In our 45 years of operations in Hawai‘i I have never seen a greater assault on the restaurant industry than at the present time.
Our Industry and Hawai‘i’s Economy
The industry is a major contributor to the state’s economy. Hawai‘i’s restaurant and foodservice operators account for over 96,000 jobs, which represent 15 percent of all employment in the state. Sales in 2017 approximated $4.6 billion, resulting in over $200 million in GET. Additional taxes on rent, food and beverage purchases, services and payroll contribute millions more to the Hawai‘i state economy. Our industry is not receiving the proper support and respect we deserve.
Minimum wage – Paid sick leave
Minimum wages have increased significantly during the past 4 years. Effective January 1st, 2018, it is now $10.10 an hour with a tip credit of 75 cents. By comparison, Florida, a similar tourist-dependent and retirement state, has a minimum wage of $8.25 an hour with a tip credit of $3.02. on the agenda for next year at the Hawai‘i state legislature are bills which would raise the minimum wage to $15 and require employers to provide paid sick leave.
Utilities – Electricity
Hawaii has the highest electric utility rates of all 50 states. The “Energy Cost Adjustment” on your bill is based on crude oil at $54 per barrel. Just since January 1, electric costs have increased 10 percent and gas prices increased 18 percent. The “Peak Demand” portion of your bill is a charge based on your highest 15-minute usage period during the entire month. If 500 families dining at home used their electric stoves, electric lights and maybe their air conditioners and dishwashers, the demand on the electric grid would be far greater than if these families were dining at our restaurants during our “Peak Demand” times. Restaurants should be exempt from Peak Demand charges.
Water and Sewer
Because of Hawai‘i’s antiquated sewer system, water and sewer charges are out of control. Our annual water (BWS) and sewer (ENV) bill has increased from $21,000 to $71,000 in just a few years. Mandated grease interceptors (GIs) have been installed at costs topping $100,000, in addition to which we must incur the ongoing expense of periodic grease and food particle removal. Restaurants with GIs discharge relatively clean water compared to food establishments without GIs. Get ready, because non-residential rates are due to go up in 2019. Restaurants that have installed and maintained the mandated GIs deserve special reduced rates.
Hawai‘i state law requires employers to provide health plan coverage for all employees working over 20 hours per week. Because of the low hourly requirements, even part-time employees are covered. (The Obamacare requirement is 30 hours per week). As you know, premium costs never decrease, only increase. To deal with this expense, San Francisco restaurants, for example, have approached the issue of mandated employee health care by adding an “Employee Health” surcharge of 4.9 percent to guest checks. To offset escalating costs, a similar surcharge of 2.9 percent might be a solution for Hawai‘i restaurants to consider in the future.

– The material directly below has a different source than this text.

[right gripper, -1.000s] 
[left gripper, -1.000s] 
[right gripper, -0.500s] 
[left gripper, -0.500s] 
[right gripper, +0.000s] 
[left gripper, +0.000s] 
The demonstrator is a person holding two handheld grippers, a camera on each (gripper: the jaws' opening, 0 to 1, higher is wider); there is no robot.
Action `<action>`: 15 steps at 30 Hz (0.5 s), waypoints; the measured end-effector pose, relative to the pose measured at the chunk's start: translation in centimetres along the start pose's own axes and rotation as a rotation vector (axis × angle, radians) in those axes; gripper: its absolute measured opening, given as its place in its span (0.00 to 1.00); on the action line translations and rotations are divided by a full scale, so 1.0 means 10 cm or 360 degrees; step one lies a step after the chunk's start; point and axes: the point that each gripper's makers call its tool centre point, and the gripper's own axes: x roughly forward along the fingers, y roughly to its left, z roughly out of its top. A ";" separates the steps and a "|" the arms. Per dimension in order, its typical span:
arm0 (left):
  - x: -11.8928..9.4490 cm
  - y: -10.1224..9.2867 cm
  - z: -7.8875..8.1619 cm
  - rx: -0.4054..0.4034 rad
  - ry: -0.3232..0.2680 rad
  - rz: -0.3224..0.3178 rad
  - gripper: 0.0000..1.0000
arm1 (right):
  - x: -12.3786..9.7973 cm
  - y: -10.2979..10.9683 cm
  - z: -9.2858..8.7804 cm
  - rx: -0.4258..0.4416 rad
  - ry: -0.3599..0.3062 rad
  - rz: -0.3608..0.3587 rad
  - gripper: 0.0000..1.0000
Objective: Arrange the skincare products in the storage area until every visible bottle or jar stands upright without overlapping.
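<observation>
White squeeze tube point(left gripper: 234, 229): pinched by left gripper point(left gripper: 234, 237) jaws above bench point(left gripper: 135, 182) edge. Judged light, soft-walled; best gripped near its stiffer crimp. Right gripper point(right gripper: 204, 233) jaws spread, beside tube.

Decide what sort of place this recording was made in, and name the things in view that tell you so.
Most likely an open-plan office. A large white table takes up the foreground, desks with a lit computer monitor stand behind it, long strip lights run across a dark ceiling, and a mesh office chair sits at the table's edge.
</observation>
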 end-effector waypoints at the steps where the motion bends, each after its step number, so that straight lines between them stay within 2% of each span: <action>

I suggest that the Hawai‘i Restaurant Association band together to explore the following ideas:
- The State of Hawai‘i has issued 6,000 licenses for food service operations including 3,483 eating and drinking establishments. The HRA has 324 restaurant members. Now, with everyone feeling the pinch of the current business climate and with a $15 minimum wage looming, this would be a perfect time for a major campaign to recruit new members.
- We need to adequately fund our existing political action committee and our members who are working behind the scenes in getting our message across to Hawai‘i legislators. Contributions could be based on a percentage of sales.